■ WHAT YOU NEED TO DO
With the images excluded, set down every line of the listing below exactly.

[[ STORED DATA, beginning ]]

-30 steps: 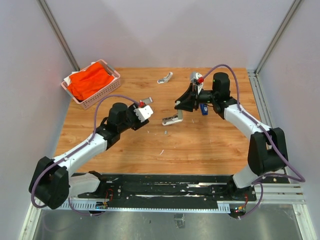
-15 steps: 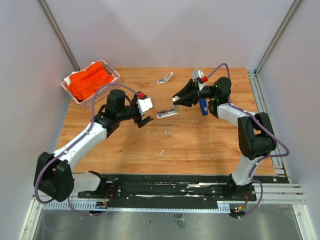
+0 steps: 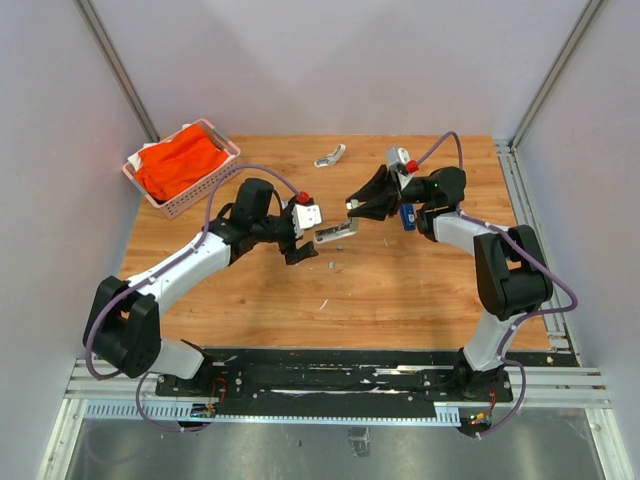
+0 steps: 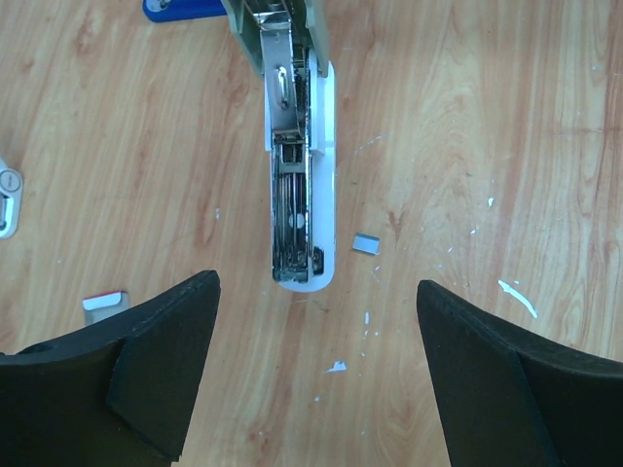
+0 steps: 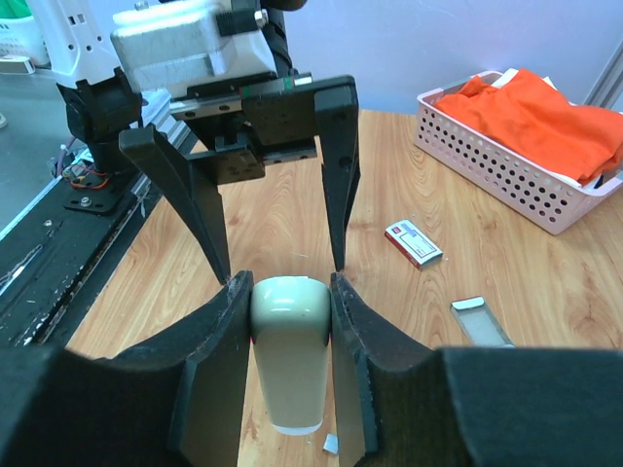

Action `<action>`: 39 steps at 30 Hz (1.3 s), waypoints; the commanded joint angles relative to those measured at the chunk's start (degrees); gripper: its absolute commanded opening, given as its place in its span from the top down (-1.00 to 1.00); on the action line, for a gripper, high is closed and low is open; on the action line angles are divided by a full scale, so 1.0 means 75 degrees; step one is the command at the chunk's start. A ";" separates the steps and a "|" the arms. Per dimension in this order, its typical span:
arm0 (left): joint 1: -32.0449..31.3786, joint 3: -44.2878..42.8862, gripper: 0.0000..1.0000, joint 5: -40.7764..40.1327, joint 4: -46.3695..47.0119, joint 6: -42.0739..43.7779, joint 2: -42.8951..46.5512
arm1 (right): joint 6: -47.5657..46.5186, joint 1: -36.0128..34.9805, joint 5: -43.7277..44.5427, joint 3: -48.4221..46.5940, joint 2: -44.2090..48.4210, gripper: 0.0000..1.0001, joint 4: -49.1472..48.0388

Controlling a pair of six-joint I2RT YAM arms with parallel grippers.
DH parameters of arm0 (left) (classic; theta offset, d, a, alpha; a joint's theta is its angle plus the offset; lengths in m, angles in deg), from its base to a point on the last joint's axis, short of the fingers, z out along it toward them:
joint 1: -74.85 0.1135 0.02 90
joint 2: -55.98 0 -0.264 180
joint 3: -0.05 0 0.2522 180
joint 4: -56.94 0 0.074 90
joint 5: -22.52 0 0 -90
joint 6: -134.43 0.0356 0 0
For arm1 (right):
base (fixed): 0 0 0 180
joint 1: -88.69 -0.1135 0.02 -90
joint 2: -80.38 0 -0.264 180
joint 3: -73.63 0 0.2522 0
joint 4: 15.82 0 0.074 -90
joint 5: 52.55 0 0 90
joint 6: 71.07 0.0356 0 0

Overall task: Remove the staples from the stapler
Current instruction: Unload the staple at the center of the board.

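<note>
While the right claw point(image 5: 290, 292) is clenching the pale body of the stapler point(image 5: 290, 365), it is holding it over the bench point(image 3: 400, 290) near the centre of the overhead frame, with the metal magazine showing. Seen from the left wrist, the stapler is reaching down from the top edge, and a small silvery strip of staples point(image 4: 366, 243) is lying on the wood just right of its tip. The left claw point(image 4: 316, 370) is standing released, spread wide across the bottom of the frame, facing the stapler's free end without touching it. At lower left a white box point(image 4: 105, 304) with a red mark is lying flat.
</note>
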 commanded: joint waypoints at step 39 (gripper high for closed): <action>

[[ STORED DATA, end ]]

■ SOLUTION TO THIS TASK
-30 steps: 
-15 steps: 
+0 steps: 
+0 steps: 
+0 steps: 

Action `<action>`: 39 steps at 30 Hz (1.3 s), waypoints; the commanded joint angles relative to those measured at the chunk's start (degrees); gripper: its absolute commanded opening, given as its place in its span from the top down (-1.00 to 1.00); on the action line, for a gripper, high is closed and low is open; on the action line angles are divided by a full scale, so 1.0 means 75 degrees; step one is the command at the chunk's start. A ";" separates the steps and a "|" the arms. Per dimension in this order, its typical span:
arm0 (left): joint 1: -32.0449..31.3786, joint 3: -44.2878..42.8862, gripper: 0.0000..1.0000, joint 5: -40.7764..40.1327, joint 4: -46.3695..47.0119, joint 6: -42.0739..43.7779, joint 2: -42.8951..46.5512
arm1 (right): joint 6: -47.5657..46.5186, joint 1: -36.0128..34.9805, joint 5: -43.7277..44.5427, joint 3: -48.4221..46.5940, joint 2: -44.2090..48.4210, gripper: 0.0000..1.0001, joint 4: -49.1472..48.0388

Controlling a pair of six-joint I2RT YAM arms with parallel grippers.
DH parameters of arm0 (left) (classic; theta offset, d, a, alpha; a joint's theta is its angle plus the offset; lengths in m, angles in deg), from its base to a point on the last joint's axis, short of the fingers, z out along it toward them:
joint 1: -74.85 0.1135 0.02 90
joint 2: -55.98 0 -0.264 180
joint 3: -0.05 0 0.2522 180
joint 4: -56.94 0 0.074 90
joint 5: -22.52 0 0 -90
joint 6: -134.43 0.0356 0 0
For arm1 (right):
base (fixed): 0 0 0 180
joint 1: -88.69 -0.1135 0.02 -90
joint 2: -80.38 0 -0.264 180
joint 3: -73.63 0 0.2522 0
joint 4: 15.82 0 0.074 -90
joint 5: 52.55 0 0 90
joint 6: 71.07 0.0356 0 0

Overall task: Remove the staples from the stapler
Current instruction: Unload the staple at the center of the board.

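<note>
While the right claw point(image 5: 290, 292) is clenching the pale body of the stapler point(image 5: 290, 365), it is holding it over the bench point(image 3: 400, 290) near the centre of the overhead frame, with the metal magazine showing. Seen from the left wrist, the stapler is reaching down from the top edge, and a small silvery strip of staples point(image 4: 366, 243) is lying on the wood just right of its tip. The left claw point(image 4: 316, 370) is standing released, spread wide across the bottom of the frame, facing the stapler's free end without touching it. At lower left a white box point(image 4: 105, 304) with a red mark is lying flat.
</note>
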 commanded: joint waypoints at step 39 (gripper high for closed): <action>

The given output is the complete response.